Election pledges on health and wellbeing - do they add up?
Pulse analyses the general election pledges from the main parties on improving care
The Conservatives have made some announcements about improving care, largely around dementia.
In the Autumn statement, Prime Minister David Cameron pledged to invest £15m to boost funding of research into dementia treatments.
The Government has recently said that it would be working with the RCGP to introduce mandatory mental health minimum standard training for all new GPs – and it has set up a taskforce to identify and recommend updates to the GP training programme amid research showing that primary care patients who committed suicide were often frequent attenders.
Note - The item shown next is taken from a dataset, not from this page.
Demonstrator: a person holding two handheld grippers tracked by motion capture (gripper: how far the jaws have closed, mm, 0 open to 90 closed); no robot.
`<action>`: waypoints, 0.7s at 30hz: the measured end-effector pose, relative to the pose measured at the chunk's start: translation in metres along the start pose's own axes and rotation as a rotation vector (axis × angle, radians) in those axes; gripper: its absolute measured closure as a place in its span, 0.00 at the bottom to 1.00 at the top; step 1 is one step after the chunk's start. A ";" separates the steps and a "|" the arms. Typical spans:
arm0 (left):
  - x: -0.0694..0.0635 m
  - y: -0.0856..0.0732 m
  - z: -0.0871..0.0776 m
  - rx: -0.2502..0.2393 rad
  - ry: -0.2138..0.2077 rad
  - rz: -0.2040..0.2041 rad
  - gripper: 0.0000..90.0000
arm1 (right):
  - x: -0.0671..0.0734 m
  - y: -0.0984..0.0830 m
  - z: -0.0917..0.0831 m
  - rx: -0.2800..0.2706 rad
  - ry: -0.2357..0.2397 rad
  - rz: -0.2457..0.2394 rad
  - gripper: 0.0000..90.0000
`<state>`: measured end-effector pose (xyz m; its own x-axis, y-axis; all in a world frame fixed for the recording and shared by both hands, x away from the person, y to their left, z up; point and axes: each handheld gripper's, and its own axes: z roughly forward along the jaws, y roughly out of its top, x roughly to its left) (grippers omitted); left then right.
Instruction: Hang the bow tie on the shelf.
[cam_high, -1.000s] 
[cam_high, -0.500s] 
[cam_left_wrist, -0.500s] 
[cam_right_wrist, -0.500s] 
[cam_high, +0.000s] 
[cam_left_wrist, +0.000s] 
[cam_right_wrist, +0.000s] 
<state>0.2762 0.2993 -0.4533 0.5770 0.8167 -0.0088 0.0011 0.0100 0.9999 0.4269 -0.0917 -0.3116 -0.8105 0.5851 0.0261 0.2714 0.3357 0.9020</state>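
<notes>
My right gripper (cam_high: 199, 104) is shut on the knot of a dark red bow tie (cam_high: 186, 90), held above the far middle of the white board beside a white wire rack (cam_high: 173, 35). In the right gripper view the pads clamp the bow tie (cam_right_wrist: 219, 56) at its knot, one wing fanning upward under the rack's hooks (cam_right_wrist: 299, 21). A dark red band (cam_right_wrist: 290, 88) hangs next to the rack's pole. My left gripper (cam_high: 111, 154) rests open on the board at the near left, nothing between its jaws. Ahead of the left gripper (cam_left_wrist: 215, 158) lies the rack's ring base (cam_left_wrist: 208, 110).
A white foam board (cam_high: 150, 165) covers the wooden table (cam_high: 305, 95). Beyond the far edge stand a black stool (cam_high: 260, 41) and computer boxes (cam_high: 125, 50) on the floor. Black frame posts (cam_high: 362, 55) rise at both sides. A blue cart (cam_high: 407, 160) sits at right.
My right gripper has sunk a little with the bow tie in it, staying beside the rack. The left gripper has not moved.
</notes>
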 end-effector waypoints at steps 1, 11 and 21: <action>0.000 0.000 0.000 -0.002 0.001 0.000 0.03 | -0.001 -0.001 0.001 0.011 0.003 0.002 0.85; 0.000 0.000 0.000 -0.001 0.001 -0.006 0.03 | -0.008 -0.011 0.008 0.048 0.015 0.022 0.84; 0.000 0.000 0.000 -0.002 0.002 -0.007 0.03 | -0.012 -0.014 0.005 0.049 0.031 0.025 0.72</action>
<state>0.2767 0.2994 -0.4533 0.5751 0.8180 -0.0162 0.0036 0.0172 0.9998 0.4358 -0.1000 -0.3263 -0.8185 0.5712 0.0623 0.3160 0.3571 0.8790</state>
Chancellor George Osborne has also promised to co-locate Improving Access to Psychological Therapies therapists in 350 job centres as part of his final Budget before the election.
The Labour party has promised to implement a ‘wide-ranging’ review of NICE guidance, including tougher rules on commissioners to report and explain any departures from NICE guidelines, should the party come to power after the election.
Labour leader Ed Miliband has also pledged that GPs will offer vulnerable elderly patients regular ‘safety checks’ and sign-post those at risk of loneliness and depression to social activities. The measures - which were revealed in the party’s 10-year NHS plan - are aimed at cutting avoidable hospital admissions and will see GPs identifying hazards in the home and helping patients access support to heat their homes.
The party has also claimed that it will make big moves to tackle public health - one example of this would be to set maximum permitted levels of sugar, salt and fat in children’s foods.
Shadow health secretary Andy Burnham has also promised to ‘hardwire’ social prescriptions into the NHS, with exercise on referral becoming the ‘first port of call’ for GPs.
In addition to this, Labour has said that it will ensure that there is cancer diagnostic testing equipment available in GP surgeries in ‘every town’.
The promise from Labour will see a new investment of £150m each year from 2016/17 in new diagnostic infrastructure to make it possible to do more tests directly in practices rather than having to wait for a hospital appointment.
The Liberal Democrats have made mental health the centrepiece of its pre-election NHS policy drive.
Deputy Prime Minister Nick Clegg has promised to invest £3.5bn more on mental healthcare in England over the next parliament if the Lib Dems are elected into the corridors of power.
The money would be spent on ‘revolutionising’ children’s and adult mental healthcare – including £250m for pregnant women and mothers dealing with depression, new time waiting standards for people in crisis and for conditions like bipolar disorder and hundreds of thousands more people with access to talking therapies.
Health minister Norman Lamb recently said that GPs’ attitudes to mental health needed to change in order to achieve true parity of esteem for mental and physical ill health, adding that some had a ‘rubbish’ attitude.
In addition, the Lib Dems have also revealed their ambition to continue to develop Health and Wellbeing Boards. This will see more elected councillors on a politically proportional basis, and increasingly take on more responsibilities - also providing scope for commissioning local GP services.
UKIP has guaranteed that if it comes to power after the next election it will increase funding in mental health services for both adults and children as part of the extra £3bn it will plunge into the NHS. The party has also pledged to invest an extra £130m annually into the research of dementia.
The Greens claim the party would tackle air pollution by following more rigorous standards that respect World Health Organisation guidelines. It would also extend VAT to less healthy foods and use the money to subsidise the cost of fresh fruit and vegetables.
In addition, it would put a minimum price on alcohol of 50p per unit to reduce associated health issues.
Scottish National Party
The party has vowed to increase investment in mental health to £100m over the next five years in Scotland, directing resources to projects that will improve mental health care in primary care.
Pulse reality check
It is striking how little the parties have to say on improving health and wellbeing, compared with all the rhetoric on GP access for example.
The Conservatives have said very little that is new, whilst Labour seem to be reverting back to the old ‘command and control’ method of imposing blunt targets and goals across the NHS. Neither is very inspiring.
Meanwhile, the Liberal Democrats are hoping that their promises for a lot of new money for mental health will win them favour, and it is welcome they are giving such a neglected area such prominence. Although, the more cynical among us may point out they have been in government whilst community mental health services have been cut to shreds.